▸ **Input records**
----

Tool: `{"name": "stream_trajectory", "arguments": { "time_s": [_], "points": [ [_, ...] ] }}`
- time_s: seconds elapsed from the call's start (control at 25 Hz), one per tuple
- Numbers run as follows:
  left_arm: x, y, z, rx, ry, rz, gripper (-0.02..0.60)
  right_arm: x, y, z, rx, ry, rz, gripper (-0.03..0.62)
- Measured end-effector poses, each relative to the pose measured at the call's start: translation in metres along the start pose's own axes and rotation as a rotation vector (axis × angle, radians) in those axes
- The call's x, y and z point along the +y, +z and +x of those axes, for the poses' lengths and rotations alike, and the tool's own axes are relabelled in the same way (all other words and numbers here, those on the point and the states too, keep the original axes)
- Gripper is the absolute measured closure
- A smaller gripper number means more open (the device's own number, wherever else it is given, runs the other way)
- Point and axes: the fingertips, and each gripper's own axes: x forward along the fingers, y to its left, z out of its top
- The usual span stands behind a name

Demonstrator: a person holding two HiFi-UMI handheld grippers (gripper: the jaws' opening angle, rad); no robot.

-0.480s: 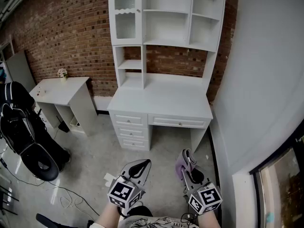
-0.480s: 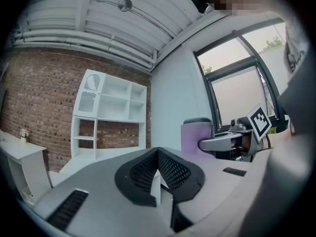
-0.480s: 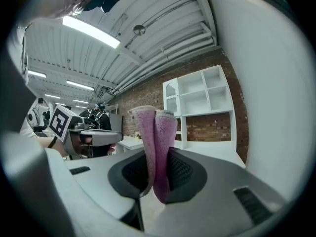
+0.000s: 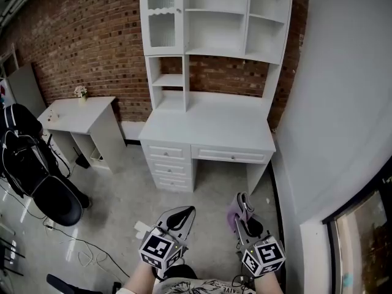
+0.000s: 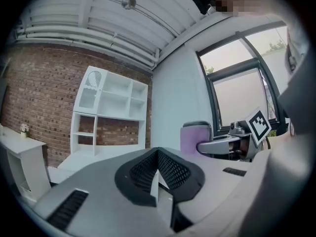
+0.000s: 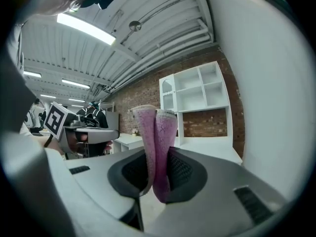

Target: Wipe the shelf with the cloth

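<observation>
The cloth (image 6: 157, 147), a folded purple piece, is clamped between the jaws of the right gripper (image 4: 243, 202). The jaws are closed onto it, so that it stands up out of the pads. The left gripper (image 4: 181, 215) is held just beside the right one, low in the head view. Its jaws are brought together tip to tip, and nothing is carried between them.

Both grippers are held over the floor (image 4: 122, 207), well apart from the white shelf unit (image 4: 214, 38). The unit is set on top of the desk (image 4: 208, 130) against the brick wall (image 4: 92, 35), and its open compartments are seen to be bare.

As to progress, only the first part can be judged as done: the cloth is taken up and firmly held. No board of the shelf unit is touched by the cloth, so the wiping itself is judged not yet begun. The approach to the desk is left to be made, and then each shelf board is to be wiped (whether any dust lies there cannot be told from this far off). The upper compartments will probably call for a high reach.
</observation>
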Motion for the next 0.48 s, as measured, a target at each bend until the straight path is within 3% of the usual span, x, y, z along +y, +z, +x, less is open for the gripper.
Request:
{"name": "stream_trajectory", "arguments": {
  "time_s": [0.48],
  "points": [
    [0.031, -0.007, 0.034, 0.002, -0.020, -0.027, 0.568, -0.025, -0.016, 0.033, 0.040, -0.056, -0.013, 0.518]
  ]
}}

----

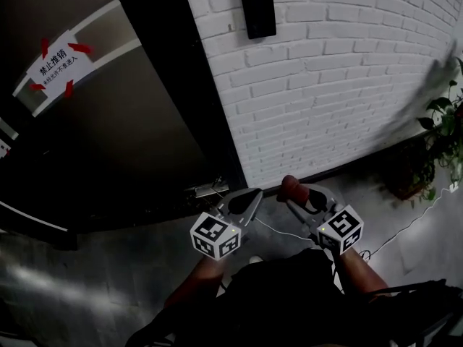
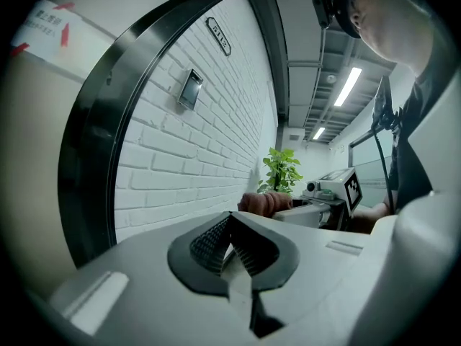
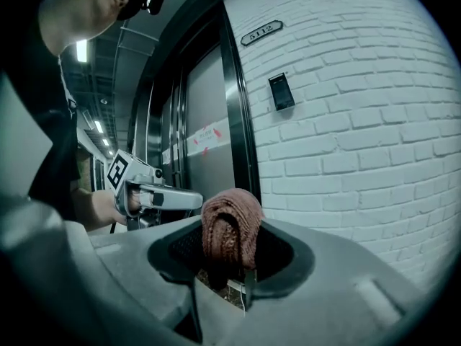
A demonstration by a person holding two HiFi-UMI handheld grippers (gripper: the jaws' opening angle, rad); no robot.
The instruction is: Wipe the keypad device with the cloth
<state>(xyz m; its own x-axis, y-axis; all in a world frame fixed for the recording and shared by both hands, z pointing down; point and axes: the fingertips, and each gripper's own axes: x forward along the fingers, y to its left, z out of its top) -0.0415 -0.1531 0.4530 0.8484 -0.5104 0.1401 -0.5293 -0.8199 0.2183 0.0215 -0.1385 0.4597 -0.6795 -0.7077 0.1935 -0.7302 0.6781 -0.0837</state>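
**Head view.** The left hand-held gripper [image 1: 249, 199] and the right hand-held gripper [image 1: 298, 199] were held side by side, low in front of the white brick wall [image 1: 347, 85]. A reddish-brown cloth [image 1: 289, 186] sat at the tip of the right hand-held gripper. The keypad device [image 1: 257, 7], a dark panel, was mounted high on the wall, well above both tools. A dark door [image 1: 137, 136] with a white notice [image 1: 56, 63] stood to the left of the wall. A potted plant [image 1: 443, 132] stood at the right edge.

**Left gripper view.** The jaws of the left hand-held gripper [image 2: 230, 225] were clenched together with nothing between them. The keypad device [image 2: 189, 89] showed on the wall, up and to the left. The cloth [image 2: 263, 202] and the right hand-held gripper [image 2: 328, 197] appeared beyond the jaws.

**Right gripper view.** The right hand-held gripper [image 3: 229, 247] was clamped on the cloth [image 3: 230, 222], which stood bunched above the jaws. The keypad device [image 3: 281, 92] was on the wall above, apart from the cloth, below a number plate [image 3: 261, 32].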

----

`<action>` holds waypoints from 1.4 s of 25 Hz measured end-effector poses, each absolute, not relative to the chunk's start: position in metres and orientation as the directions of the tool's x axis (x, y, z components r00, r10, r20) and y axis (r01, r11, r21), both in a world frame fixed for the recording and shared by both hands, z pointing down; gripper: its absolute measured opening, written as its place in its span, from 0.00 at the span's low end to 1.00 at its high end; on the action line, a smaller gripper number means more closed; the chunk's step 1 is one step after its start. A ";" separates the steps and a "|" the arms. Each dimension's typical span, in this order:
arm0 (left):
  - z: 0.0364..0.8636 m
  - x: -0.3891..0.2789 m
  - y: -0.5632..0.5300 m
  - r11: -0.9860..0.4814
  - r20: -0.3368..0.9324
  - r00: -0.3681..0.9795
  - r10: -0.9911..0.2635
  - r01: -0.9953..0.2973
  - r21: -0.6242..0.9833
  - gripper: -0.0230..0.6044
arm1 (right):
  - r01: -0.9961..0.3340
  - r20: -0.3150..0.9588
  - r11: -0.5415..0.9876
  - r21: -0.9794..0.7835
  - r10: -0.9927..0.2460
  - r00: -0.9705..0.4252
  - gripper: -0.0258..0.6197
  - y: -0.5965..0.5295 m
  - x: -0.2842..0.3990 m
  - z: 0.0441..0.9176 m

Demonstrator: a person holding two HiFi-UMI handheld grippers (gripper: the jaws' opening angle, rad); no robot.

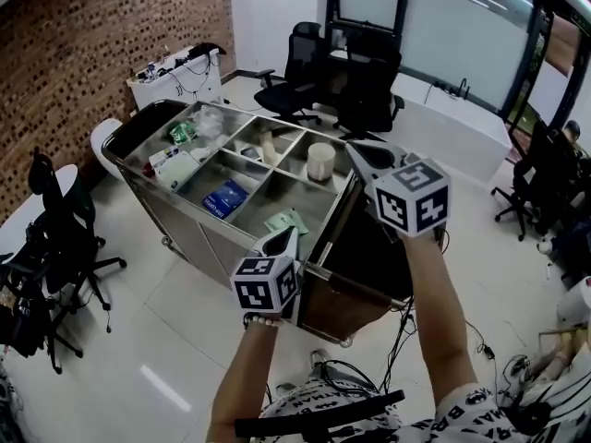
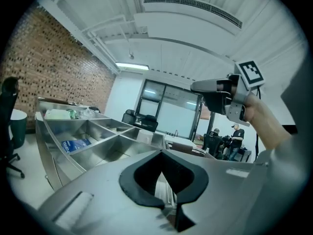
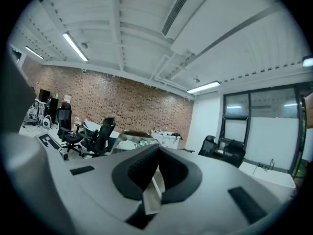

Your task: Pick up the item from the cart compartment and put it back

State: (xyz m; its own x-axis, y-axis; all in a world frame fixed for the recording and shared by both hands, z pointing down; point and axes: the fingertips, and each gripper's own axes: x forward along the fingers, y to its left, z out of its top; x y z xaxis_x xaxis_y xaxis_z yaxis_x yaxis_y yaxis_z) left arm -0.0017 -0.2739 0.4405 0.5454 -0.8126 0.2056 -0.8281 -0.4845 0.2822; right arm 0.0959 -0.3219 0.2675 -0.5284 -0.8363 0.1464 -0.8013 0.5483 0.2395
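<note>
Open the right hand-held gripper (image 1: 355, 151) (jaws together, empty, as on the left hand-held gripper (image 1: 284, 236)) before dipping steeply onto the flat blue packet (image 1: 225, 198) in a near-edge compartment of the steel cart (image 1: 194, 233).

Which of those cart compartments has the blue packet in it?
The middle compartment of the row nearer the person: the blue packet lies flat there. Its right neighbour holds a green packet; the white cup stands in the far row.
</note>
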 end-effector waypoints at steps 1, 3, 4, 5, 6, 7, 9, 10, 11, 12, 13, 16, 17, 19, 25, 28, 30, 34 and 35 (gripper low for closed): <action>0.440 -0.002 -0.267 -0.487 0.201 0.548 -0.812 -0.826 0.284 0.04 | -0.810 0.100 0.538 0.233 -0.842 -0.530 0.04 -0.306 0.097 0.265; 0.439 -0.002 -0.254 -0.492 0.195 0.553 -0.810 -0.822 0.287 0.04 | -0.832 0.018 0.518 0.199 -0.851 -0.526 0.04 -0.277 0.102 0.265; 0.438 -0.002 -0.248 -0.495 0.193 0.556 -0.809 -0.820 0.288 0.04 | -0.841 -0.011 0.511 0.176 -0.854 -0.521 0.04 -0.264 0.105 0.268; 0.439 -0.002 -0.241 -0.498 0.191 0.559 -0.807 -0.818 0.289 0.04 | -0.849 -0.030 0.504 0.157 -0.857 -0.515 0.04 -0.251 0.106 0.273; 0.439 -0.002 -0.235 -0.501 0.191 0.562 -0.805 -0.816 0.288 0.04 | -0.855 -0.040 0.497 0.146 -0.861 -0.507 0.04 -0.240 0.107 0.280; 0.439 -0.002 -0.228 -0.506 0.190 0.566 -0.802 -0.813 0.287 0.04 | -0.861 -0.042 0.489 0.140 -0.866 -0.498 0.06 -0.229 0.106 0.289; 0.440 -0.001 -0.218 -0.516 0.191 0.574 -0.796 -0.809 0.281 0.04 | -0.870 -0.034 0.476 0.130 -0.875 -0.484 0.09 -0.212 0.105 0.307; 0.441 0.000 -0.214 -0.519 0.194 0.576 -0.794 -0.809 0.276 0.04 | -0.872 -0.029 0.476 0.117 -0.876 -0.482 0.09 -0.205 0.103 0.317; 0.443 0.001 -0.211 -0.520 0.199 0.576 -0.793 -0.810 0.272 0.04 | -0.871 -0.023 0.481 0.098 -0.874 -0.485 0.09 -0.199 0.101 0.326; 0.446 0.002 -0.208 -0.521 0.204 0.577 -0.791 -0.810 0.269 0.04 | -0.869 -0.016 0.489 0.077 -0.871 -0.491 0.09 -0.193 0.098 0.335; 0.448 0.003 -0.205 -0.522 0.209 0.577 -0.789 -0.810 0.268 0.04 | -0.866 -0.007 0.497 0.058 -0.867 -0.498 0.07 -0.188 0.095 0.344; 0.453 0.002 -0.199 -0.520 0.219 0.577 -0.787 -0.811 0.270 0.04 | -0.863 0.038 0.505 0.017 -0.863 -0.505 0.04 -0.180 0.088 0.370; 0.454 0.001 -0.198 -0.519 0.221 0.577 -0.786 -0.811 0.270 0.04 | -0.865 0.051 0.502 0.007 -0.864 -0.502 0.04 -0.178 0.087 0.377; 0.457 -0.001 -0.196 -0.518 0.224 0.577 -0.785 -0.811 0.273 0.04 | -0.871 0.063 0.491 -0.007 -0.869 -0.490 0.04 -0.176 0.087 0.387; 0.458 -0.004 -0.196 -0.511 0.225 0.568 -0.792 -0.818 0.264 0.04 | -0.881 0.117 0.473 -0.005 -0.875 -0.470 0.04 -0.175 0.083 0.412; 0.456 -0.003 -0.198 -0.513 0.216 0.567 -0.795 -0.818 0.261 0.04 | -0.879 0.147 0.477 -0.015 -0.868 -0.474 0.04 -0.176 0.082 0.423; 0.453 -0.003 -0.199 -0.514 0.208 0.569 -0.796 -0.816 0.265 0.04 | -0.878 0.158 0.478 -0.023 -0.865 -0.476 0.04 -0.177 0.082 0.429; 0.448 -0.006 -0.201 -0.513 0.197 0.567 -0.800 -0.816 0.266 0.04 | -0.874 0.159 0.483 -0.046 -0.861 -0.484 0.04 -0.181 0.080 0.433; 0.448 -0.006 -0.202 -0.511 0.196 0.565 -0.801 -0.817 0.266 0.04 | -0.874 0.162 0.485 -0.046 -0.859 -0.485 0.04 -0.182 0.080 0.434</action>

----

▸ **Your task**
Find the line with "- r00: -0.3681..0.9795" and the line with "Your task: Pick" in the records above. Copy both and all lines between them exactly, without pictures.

▸ **Answer to this exercise**
  - r00: -0.3681..0.9795
  - r10: -0.9911..0.2635
  - r01: -0.9953..0.2973
  - r21: -0.6242..0.9833
  - gripper: -0.0230..0.6044
arm1 (right):
  - r01: -0.9961..0.3340
  - r20: -0.3150..0.9588
  - r11: -0.5415..0.9876
  - r21: -0.9794..0.7835
  - r10: -0.9927..0.2460
  - r00: -0.9705..0.4252
  - gripper: -0.0258..0.6197
  - y: -0.5965..0.5295 m
  - x: -0.2842..0.3990 m
  - z: 0.0441..0.9176 m

Demonstrator: a person holding two HiFi-UMI handheld grippers (gripper: the jaws' opening angle, rad); no robot.


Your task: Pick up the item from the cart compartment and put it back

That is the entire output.